The World Bank attributed the disparity to structural barriers such as skills gaps, limited access to capital and social norms that restrict women’s entry into formal jobs. It explained that “these constraints continue to push many women into informal or unpaid roles.”
The report also showed that 79.1 per cent of female workers are engaged in vulnerable employment, compared to 54.8 per cent of men. It explained that such jobs, including self-employment and unpaid family work, often lack job security, stable income and legal protection.
On sectoral distribution, the report said 23.6 per cent of employed women work in agriculture, compared to 42.7 per cent of men. While lower than men’s share, it noted that agriculture remains a major employer of women, often characterised by low productivity and earnings.
The report also examined youth employment trends, showing that female youth unemployment stood at 6.29 per cent in 2025, lower than the sub-Saharan Africa average of 11 per cent and the global rate of 14.9 per cent. Male youth unemployment was lower at 4.42 per cent.
However, it pointed to concerns around disengagement, noting that 13.4 per cent of young women are not in education, employment or training. “A significant number remain outside productive engagement,” the report stated.

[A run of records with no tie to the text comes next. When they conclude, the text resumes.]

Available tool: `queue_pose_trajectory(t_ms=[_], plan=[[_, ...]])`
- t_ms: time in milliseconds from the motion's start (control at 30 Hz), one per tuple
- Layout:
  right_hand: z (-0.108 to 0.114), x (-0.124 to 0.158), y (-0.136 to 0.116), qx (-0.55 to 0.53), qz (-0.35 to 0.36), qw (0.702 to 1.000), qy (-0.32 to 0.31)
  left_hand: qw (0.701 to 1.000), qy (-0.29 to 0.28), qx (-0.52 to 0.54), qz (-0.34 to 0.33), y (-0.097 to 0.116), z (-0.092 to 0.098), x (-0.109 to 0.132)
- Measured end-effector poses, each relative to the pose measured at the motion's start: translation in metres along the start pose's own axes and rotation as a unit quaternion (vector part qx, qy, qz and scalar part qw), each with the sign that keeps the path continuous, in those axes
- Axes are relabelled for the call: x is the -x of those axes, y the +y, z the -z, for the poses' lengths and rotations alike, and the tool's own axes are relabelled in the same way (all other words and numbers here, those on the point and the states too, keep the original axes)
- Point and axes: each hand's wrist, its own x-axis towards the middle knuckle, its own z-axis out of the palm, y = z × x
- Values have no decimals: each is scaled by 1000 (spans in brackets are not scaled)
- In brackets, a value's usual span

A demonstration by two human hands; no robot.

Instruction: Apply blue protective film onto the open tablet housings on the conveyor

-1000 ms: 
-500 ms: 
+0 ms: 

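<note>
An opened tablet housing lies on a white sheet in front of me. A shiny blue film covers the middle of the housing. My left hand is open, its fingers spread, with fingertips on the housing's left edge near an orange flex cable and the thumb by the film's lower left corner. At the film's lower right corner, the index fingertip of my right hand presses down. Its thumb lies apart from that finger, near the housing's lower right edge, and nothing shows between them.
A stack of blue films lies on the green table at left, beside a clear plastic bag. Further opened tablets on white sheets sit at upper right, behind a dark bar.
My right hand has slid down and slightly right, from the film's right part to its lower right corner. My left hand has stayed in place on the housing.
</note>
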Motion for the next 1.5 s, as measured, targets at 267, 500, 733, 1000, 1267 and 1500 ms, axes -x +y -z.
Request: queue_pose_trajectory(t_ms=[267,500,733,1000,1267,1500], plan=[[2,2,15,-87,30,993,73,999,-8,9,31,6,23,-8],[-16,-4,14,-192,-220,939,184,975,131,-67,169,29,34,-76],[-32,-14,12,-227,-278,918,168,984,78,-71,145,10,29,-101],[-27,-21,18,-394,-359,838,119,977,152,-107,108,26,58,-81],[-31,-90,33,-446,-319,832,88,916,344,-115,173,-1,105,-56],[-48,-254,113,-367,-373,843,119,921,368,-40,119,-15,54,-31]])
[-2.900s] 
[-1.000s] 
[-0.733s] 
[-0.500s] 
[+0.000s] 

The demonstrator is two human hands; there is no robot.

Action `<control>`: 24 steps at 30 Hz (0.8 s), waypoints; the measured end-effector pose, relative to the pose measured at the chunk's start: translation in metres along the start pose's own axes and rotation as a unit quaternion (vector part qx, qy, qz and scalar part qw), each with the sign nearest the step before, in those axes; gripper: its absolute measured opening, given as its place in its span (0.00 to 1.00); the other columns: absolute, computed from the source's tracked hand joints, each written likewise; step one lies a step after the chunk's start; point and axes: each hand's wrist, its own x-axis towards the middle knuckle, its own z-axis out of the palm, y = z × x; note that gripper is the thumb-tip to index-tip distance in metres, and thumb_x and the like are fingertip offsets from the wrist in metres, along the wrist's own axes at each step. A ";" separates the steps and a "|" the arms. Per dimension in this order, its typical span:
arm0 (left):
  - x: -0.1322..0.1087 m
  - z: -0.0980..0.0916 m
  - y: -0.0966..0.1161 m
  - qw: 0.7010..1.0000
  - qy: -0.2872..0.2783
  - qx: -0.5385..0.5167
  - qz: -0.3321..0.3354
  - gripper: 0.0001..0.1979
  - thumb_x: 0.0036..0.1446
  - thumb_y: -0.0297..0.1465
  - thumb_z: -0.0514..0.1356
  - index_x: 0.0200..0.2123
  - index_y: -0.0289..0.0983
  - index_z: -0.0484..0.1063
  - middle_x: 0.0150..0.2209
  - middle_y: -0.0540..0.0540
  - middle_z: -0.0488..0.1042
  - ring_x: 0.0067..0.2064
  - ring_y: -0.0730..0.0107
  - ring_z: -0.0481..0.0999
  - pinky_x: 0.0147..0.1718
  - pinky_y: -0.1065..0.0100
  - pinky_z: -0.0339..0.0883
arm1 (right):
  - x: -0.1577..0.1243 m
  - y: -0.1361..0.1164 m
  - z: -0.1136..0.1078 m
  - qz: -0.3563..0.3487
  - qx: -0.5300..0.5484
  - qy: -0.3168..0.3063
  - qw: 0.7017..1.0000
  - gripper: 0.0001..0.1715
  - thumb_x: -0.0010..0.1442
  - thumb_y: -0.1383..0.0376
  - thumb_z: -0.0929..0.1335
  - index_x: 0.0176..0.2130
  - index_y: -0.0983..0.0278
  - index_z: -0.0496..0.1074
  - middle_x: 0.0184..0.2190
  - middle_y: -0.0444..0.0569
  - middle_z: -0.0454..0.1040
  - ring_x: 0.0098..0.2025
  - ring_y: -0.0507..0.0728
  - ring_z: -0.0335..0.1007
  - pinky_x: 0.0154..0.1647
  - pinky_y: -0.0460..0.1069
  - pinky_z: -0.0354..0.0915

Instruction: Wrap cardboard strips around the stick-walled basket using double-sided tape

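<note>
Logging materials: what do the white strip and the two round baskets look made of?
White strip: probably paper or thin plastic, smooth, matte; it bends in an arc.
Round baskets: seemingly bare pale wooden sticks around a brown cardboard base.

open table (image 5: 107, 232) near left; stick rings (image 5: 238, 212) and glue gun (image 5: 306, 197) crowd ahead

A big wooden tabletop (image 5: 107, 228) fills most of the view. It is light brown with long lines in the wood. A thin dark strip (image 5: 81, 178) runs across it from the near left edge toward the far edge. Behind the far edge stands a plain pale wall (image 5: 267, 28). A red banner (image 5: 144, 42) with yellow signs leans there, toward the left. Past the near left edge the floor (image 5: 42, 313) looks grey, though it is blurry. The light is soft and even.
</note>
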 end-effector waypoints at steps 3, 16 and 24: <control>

On legal and institutional frameworks, Nigeria scored 51 per cent on the Women, Business and the Law Index, indicating that women have just over half of the legal rights available to men.
The report said support systems for implementing gender-equal laws stand at 49 per cent, while enforcement is estimated at only 34 per cent. It added that no reforms were introduced between October 2023 and October 2025 to address these gaps, highlighting persistent systemic constraints on women’s economic participation.